*Supplied information*.

____

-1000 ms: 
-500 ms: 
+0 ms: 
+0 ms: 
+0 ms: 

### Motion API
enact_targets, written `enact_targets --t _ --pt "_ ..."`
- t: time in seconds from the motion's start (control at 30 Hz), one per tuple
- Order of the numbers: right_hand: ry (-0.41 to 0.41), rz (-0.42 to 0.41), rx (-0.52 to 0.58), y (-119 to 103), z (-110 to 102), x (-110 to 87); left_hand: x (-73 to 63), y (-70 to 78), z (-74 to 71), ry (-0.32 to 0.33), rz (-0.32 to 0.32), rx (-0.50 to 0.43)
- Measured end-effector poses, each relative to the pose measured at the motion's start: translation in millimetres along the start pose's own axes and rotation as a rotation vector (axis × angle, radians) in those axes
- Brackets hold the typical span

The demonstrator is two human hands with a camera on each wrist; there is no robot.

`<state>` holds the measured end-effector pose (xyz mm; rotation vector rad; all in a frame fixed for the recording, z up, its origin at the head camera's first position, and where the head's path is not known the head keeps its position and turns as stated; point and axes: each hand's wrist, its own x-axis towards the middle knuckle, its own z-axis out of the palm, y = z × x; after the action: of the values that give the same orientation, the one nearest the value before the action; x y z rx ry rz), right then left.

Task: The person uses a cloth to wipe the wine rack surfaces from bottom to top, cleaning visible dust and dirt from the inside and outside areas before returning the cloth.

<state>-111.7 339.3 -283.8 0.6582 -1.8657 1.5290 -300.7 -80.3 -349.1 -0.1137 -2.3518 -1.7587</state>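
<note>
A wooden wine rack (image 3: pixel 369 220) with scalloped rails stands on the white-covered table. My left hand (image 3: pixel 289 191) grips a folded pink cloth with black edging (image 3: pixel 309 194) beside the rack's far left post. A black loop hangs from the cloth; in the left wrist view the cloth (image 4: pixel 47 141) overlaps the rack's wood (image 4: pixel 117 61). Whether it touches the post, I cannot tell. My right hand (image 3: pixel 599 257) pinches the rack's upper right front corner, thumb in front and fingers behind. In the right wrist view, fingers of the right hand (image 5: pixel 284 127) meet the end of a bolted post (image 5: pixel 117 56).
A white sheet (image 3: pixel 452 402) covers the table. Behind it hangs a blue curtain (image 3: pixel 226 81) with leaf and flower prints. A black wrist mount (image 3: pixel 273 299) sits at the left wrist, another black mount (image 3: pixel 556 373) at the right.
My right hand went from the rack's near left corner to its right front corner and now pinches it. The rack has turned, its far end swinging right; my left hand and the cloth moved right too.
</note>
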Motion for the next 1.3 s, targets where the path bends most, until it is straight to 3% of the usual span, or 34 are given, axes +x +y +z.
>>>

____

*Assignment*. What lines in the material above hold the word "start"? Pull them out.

*Reply to the task*.
- t: time in seconds from the motion's start (control at 30 Hz), one per tuple
- Measured end-effector poses, each relative to the pose measured at the motion's start: translation in millimetres along the start pose's own axes and rotation as a rotation vector (axis × angle, radians) in those axes

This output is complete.